This works, but performance isn't great. PostgreSQL ends up having to scan every row and construct a list of search vectors for each one every time you execute a query.
If you want it to go fast, you need to add a special search vector column to your table and then create the appropriate index on it. As of Django 1.11 this is trivial:
from django.contrib.postgres.search import SearchVectorField
from django.contrib.postgres.indexes import GinIndex
class Entry(models.Model):
# ...
search_document = SearchVectorField(null=True)
class Meta:
indexes = [
GinIndex(fields=['search_document'])
]
Django's migration system will automatically add both the field and the special GIN index.
What's trickier is populating that search_document field.

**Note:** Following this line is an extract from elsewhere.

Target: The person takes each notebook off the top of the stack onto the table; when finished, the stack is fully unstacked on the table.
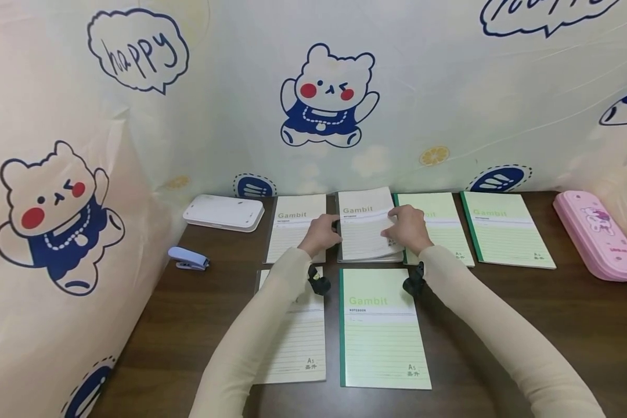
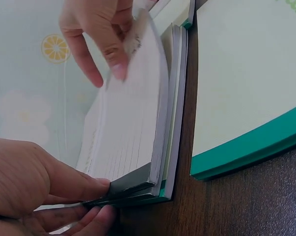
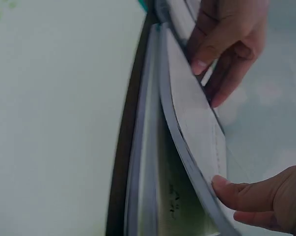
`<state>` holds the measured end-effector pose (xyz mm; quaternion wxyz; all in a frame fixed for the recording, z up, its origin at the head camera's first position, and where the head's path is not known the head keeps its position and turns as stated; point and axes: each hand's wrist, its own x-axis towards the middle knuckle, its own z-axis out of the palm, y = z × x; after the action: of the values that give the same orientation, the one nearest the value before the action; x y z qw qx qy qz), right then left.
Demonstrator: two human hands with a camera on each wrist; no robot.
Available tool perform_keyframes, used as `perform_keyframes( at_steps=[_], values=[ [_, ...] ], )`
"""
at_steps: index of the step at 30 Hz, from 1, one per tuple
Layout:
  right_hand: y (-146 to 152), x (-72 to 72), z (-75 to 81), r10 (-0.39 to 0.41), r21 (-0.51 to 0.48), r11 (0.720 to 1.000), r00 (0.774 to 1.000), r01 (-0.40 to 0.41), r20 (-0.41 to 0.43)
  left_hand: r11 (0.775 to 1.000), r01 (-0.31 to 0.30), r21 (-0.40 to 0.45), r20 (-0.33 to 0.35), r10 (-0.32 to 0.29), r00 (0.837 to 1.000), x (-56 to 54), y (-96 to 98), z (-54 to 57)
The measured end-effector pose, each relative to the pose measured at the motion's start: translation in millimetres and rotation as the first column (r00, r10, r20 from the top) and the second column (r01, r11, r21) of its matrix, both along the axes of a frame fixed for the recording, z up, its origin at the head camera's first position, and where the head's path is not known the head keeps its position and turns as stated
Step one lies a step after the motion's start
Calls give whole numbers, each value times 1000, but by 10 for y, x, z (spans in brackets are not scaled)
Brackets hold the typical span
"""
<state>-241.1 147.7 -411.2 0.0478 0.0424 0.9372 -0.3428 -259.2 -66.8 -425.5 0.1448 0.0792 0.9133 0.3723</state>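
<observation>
In the head view, a stack of Gambit notebooks lies in the back row; its top one is a white notebook [image 1: 366, 232] with a black spine. My left hand [image 1: 321, 234] pinches that spine side, thumb above and fingers below, as the left wrist view shows. At the opposite side, my right hand [image 1: 409, 228] holds the white notebook's edge, its thumb [image 3: 224, 189] on the cover. The right side of the white notebook is bent up, leaving a gap over a pale green cover [image 3: 179, 196]. A green spine [image 2: 163, 191] shows lowest in the stack.
Another white notebook [image 1: 295, 223] lies left of the stack, two green notebooks [image 1: 509, 226] right of it. In front are a white notebook [image 1: 298, 348], partly under my left sleeve, and a green notebook [image 1: 381, 342]. A white case [image 1: 223, 212], blue stapler [image 1: 188, 258] and pink case [image 1: 601, 238] stand outward.
</observation>
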Motion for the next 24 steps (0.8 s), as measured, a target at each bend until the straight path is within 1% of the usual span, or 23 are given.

Django does not yet support a easy method to populate it directly in your initial INSERT call, instead recommending that you populated with a SQL UPDATE statement after the fact. Here is a one-liner that will populate the field for everything in that table (and strip tags at the same time):
def strip_tags_func(field):
return Func(
F(field), Value('<.*?>'), Value(''), Value('g'),
function='regexp_replace'
)
Entry.objects.update(
search_document=(
SearchVector('title', weight='A') +
SearchVector(strip_tags_func('body'), weight='C')
)
)
I'm using a neat feature of the SearchVector class here: it can be concatenated together using the + operator, and each component can be assigned a weight of A, B, C or D. These weights affect ranking calculations later on.
We could just set this up to run periodically (as I did in my initial implementation), but we can get better real-time results by ensuring this field gets updated automatically when the rest of the model is modified. Some people solve this with PostgreSQL triggers, but I'm still more comfortable handling this kind of thing in python code - so I opted to use Django's signals mechanism instead.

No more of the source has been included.